A joint meeting of the UK TeX Users Group & BCS Electronic Publishing Specialist Group

9.30--5.00, Thursday January 19th, 1995

The Bridewell Theatre, Bride Lane (off Fleet Street), London

Preamble:

Ever since 1500, when Wynkyn de Worde moved Caxton's press from Westminster to premises next to St Bride's Church., Fleet Street has been a centre for publishing and printing in England. Although the national newspapers have left for new premises, and the art of printing has spread across the country, it is still a centre for publishing and journalism.

Computers, software, and electronic communication seem set to transform the world of publishing, just as they changed typesetting. Donald Knuth's freely available TeX system provides access to high quality typesetting for almost all computer users. Using the Internet, millions of words can be sent across the globe in seconds. SGML provides a recognised international standard for the encoding of structured documents. The World Wide Web and its browsers allow documents to be distributed and read without being printed. Similarly, Acrobat allows us to retain the typographic look and feel without necessarily having the `correct' fonts.
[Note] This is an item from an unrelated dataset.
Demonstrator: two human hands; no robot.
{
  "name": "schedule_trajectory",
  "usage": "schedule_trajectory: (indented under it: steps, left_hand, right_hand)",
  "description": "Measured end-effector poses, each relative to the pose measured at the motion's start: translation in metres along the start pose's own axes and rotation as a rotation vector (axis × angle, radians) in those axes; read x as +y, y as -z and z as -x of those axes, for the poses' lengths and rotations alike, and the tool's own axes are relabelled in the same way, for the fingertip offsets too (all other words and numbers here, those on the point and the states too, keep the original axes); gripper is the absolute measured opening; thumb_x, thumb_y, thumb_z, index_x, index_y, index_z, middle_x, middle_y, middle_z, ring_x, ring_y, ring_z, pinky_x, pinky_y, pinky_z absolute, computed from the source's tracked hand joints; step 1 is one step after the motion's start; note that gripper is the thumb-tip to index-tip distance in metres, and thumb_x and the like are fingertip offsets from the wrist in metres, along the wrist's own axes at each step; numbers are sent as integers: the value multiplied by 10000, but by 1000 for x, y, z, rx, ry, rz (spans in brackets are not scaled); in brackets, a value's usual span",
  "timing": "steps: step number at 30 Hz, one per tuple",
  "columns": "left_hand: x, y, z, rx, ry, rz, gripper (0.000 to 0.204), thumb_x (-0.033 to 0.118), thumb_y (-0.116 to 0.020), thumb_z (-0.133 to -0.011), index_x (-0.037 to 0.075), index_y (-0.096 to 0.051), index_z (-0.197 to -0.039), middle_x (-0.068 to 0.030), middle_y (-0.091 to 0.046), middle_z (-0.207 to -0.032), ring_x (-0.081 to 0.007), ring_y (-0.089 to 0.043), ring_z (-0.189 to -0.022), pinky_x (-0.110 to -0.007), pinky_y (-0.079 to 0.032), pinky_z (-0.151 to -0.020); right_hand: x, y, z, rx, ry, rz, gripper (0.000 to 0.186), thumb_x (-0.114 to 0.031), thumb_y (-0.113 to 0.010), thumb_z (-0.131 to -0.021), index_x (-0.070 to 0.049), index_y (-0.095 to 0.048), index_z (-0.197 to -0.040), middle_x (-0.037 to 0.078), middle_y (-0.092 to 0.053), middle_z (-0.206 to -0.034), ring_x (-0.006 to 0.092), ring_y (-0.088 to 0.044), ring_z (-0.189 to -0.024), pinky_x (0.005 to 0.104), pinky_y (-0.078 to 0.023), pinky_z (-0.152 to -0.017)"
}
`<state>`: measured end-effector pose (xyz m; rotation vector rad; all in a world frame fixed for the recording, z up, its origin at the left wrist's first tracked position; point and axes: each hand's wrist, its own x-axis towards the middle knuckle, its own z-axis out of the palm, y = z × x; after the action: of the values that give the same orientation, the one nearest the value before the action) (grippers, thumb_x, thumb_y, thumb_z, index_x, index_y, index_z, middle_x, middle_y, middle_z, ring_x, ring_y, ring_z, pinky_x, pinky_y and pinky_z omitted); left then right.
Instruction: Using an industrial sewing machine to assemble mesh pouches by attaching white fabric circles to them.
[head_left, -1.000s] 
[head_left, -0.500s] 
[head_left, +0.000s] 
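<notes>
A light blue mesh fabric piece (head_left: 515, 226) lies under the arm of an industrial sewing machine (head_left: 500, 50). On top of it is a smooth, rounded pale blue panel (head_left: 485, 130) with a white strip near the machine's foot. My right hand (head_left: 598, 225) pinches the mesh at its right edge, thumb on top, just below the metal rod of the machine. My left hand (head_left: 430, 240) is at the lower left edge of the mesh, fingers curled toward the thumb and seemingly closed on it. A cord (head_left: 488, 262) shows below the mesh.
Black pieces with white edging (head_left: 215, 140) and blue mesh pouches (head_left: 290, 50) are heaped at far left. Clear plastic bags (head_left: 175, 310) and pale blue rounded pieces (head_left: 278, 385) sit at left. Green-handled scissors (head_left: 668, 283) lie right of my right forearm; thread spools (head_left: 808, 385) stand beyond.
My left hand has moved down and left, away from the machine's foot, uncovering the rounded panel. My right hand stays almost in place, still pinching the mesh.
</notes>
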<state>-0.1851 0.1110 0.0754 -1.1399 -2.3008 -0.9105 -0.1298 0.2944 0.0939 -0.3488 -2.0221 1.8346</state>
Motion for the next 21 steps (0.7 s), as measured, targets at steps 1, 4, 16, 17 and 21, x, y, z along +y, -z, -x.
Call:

Our speakers cover important aspects of the emerging technologies, and addressed the problems of making it all work together, from the points of view of the authors, the publishers, the producers, and the readers.

Speakers:

David Barron (Southampton):
who has long been an advocate of the merits of SGML for the storage and processing of structured documents;
David Brailsford (Nottingham):
who heads an active research group in electronic publishing discussed Adobe's Acrobat, its underlying Portable Document Format, and the use of LaTeX to create linked documents;
Peter Flynn (University College, Cork):
a practitioner of both TeX and SGML, discusses the relationship of HTML, World Wide Web and (La)TeX;
Geeti Granger (John Wiley):
who heads the electronic publishing team at this publisher, long known for their involvement in various forms of electronic publishing, and who have recently published EP-odd in Acrobat form on CD-Rom;
Martin Key (Elsevier Science);
Elsevier is a publisher with a deep and extensive commitment to SGML; their pragmatic use of LaTeX is rather less well known;
Jonathan Fine:
demonstrates software to allow TeX to typeset directly from SGML (and HTML).
Michael Popham (OUCS);
exploding the popular myth that there are no tools for handling SGL docuiments by examining some of the applications available for handling the creation, validation and editing of SGML documents.